EXERCISE INPUT:
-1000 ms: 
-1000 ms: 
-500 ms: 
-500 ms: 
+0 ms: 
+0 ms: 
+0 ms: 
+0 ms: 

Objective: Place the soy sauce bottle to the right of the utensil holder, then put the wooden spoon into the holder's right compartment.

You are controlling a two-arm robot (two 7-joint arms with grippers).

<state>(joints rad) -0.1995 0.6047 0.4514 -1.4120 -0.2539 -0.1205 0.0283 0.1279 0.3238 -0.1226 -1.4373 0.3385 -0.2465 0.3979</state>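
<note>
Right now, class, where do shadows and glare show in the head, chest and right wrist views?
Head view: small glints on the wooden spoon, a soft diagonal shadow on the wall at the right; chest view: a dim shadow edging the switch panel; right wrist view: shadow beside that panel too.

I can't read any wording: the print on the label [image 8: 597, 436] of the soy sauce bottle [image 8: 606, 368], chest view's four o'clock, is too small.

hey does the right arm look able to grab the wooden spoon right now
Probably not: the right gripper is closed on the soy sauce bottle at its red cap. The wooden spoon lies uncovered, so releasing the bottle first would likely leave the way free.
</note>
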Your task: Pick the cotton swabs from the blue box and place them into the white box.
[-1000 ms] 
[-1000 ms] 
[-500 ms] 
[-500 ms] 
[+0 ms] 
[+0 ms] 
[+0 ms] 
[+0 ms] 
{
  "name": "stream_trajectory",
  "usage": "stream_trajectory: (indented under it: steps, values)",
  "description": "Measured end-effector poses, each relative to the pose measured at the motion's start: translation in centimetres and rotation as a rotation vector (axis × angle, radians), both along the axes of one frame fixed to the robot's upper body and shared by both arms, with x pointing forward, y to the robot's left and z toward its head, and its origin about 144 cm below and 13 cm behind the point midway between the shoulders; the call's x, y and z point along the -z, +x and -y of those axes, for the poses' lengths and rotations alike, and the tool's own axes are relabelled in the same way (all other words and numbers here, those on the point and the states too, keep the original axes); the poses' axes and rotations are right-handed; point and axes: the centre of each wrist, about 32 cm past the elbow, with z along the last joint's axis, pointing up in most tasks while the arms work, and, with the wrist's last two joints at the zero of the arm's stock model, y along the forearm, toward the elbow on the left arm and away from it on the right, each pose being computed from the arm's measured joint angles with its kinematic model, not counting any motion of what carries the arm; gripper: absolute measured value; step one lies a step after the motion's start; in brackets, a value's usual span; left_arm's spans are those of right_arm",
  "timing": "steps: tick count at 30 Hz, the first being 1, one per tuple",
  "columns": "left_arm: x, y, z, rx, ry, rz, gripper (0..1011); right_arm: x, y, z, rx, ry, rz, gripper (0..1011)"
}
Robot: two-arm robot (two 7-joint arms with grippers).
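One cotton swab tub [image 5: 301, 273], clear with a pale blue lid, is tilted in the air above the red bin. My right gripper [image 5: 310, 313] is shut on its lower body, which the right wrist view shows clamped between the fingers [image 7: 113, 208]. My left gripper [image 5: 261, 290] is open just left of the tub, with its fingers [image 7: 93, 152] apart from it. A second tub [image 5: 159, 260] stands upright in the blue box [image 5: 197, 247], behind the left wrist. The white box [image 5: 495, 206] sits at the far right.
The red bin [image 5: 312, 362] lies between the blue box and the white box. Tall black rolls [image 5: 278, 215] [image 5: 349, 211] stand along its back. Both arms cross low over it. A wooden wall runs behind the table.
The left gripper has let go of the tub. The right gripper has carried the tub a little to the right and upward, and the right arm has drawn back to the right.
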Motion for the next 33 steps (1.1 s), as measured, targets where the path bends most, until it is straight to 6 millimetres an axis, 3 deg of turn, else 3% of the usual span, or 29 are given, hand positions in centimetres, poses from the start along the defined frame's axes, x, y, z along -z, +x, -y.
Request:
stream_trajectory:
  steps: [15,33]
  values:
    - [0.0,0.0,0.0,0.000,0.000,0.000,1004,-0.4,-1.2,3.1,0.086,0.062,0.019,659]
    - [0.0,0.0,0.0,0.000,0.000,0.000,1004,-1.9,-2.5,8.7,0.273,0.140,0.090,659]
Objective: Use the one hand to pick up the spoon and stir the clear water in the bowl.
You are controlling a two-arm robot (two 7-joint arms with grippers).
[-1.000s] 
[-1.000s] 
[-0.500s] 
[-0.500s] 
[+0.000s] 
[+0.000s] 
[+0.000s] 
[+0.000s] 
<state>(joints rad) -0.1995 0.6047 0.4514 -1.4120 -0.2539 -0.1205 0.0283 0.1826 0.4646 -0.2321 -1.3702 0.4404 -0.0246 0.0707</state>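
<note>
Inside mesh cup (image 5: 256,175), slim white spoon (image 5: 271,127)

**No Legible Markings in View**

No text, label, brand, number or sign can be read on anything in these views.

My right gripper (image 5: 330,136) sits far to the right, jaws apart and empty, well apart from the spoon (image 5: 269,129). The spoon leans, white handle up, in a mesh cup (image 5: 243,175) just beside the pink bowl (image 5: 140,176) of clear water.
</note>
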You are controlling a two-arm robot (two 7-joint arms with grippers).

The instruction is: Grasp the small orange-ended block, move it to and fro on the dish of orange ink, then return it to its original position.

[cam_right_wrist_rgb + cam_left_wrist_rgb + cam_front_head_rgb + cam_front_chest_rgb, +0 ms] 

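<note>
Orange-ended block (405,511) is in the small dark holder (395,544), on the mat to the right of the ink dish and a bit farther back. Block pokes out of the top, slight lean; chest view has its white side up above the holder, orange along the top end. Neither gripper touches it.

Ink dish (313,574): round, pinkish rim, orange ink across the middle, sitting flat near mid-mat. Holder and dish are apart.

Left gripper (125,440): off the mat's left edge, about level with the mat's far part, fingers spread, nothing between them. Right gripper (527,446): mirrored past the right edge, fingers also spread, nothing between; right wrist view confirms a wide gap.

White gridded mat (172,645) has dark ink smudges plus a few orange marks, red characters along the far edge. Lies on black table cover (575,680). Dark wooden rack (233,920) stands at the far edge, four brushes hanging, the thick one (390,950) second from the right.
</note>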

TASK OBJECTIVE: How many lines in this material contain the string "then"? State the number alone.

RESULT OF THIS EXERCISE: 2